Les dirigeants européens se retrouvent jeudi à Bruxelles pour un sommet marqué par la cacophonie sur l'intervention militaire en Libye, qui a fait voler en éclats leur projet de politique étrangère commune comme il y a huit ans lors de la guerre en Irak.

La décision de lancer l'opération, poussée par la France et la Grande-Bretagne et votée au Conseil de sécurité malgré l'abstention de l'Allemagne, constitue peut-être une victoire diplomatique pour Paris et Londres, mais en même temps «un échec absolu pour la politique étrangère européenne», juge l'eurodéputé conservateur britannique Charles Tannock.

L'UE aurait dû jouer «un rôle plus actif pour promouvoir cette initiative franco-britannique auprès de ses partenaires arabes, africains et américain», regrette son collègue français Arnaud Danjean, président de la sous-commission sécurité et défense au Parlement européen.

Dans cette affaire, «le manque total de cohérence dans la politique étrangère de l'UE et de ses États a rendu l'Union ridicule», assène le groupe Spinelli, une formation qui rassemble des personnalités favorables à l'intégration européenne comme les chefs des groupes écologiste et libéral au Parlement, Daniel Cohn-Bendit et Guy Verhofstadt.

Face à la crise libyenne et aux révoltes dans le monde arabe, le tout nouveau service diplomatique européen a du mal à démontrer la «valeur ajoutée» que cherche à lui conférer sa patronne toujours très contestée, la haute représentante aux Affaires étrangères, Catherine Ashton.«Le problème», a-t-elle admis mardi, «c'est que 27 États souverains qui croient passionnément en leur droit de déterminer ce qu'ils font, en particulier dans le domaine de la défense, ont des opinions différentes».

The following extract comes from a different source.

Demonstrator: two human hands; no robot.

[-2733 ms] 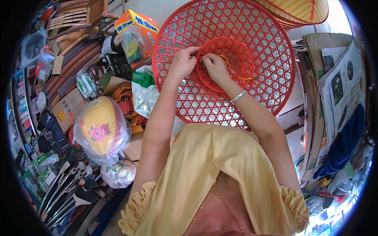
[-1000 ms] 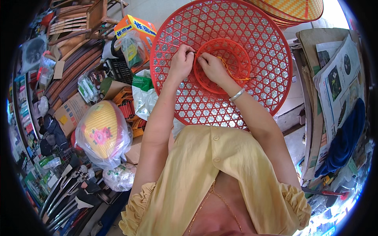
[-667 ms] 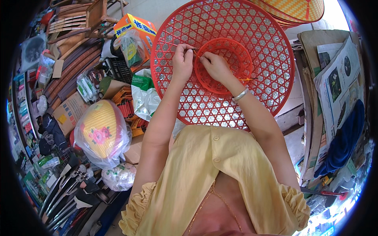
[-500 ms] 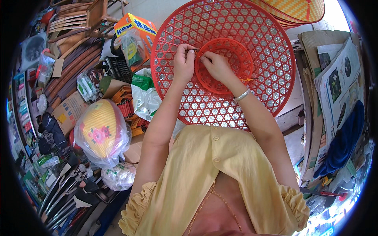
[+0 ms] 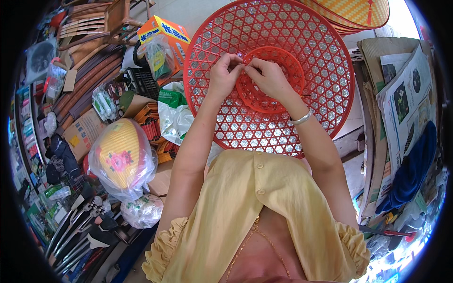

Divisés sur l'intervention de la coalition en Libye, scindés aussi sur le rôle exact à conférer à l'OTAN en dépit d'un compromis scellé entre Paris et Washington sur sa participation, les Vingt-Sept devront clarifier lors de leur sommet, jeudi et vendredi, un rôle à donner à l'UE dans le dossier libyen.

Lundi, leurs ministres des Affaires étrangères se sont déjà engagées sur le principe d'opérations d'assistance humanitaire et de protection civile, sécurisées si nécessaire par des moyens militaires. «Nos plans devraient être prêts d'ici à jeudi», à temps pour le sommet, a promis Mme Ashton.

Plus généralement, les dirigeants européens sont appelés à se «mettre d'accord sur de premières étapes concrètes afin d'apporter une aide rapide aux pays de la région», souligne le président de l'UE, Herman Van Rompuy.

Ils notamment devraient décider de porter l'enveloppe de prêts à la région de la Banque européenne d'investissement (BEI) de 5 milliards à près de 6 milliards d'euros.

L'Europe planche en outre sur un projet de partenariat pour encourager les réformes démocratiques et socio-économiques dans la région, et développer les échanges commerciaux.

L'UE peut encore saisir la chance de lancer une «stratégie économique ambitieuse» à l'égard du monde arabe, sur le modèle du «plan Marshall» proposé dernièrement par Rome, juge Giles Merrit, secrétaire général de l'ONG Friends of Europe.

Mais pour Giles Merit, Mme Ashton, qui vient encore de se faire voler la vedette par des responsables nationaux européens lors de ses dernières visites en Tunisie ou en Egypte, ne parviendra pas à mettre en place une véritable stratégie de coopération euro-arabe «si elle garde un profil bas».

«Le problème, c'est qu'on demande toujours à l'Europe de sauter 1,90 mètre. Or il y a des domaines où elle ne peut sauter que 1,20 mètre», particulièrement en ce qui concerne la politique étrangère et de défense, juge le ministre français des Affaires européennes Laurent Wauquiez.